## WORK ITEM
Every line of the data below must be output exactly, with images left out.

## DATASET CONTENT
————————

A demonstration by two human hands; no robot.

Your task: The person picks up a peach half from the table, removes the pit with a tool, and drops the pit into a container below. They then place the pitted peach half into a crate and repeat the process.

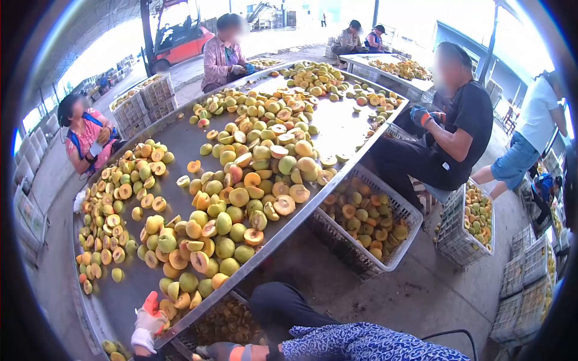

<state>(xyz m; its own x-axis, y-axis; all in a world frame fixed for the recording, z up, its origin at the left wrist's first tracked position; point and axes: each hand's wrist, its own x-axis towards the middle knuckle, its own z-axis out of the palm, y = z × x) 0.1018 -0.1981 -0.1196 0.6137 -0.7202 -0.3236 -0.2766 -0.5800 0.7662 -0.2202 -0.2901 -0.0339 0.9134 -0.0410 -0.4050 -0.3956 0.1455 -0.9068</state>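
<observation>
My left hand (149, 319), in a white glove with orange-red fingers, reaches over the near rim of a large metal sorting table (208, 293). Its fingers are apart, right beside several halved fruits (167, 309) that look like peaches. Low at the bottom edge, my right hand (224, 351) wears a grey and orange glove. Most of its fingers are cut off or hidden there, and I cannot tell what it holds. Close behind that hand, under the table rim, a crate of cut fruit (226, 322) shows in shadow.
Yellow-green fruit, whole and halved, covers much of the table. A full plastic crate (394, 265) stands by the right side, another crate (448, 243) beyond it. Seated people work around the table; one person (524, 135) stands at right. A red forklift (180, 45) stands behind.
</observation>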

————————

## COMPLETED TASK
A demonstration by two human hands; no robot.

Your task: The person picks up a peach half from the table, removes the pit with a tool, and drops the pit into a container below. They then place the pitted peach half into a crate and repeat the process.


<state>(xyz m; its own x-axis, y-axis; all in a world frame fixed for the recording, z up, its origin at the left wrist's first tracked position; point and axes: each hand's wrist, its own x-axis towards the middle knuckle, its own z-axis out of the palm, y = z × x) 0.1018 -0.1981 -0.1196 0.6137 -0.7202 -0.3236 -0.2766 -0.5800 0.7662 -0.2202 -0.2901 -0.0339 0.9134 -0.0410 -0.4050 -0.3956 0.1455 -0.9068</state>
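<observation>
My left hand (149, 319), in a white glove with orange-red fingers, reaches over the near rim of a large metal sorting table (208, 293). Its fingers are apart, right beside several halved fruits (167, 309) that look like peaches. Low at the bottom edge, my right hand (224, 351) wears a grey and orange glove. Most of its fingers are cut off or hidden there, and I cannot tell what it holds. Close behind that hand, under the table rim, a crate of cut fruit (226, 322) shows in shadow.
Yellow-green fruit, whole and halved, covers much of the table. A full plastic crate (394, 265) stands by the right side, another crate (448, 243) beyond it. Seated people work around the table; one person (524, 135) stands at right. A red forklift (180, 45) stands behind.
</observation>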

This exercise has been fully answered.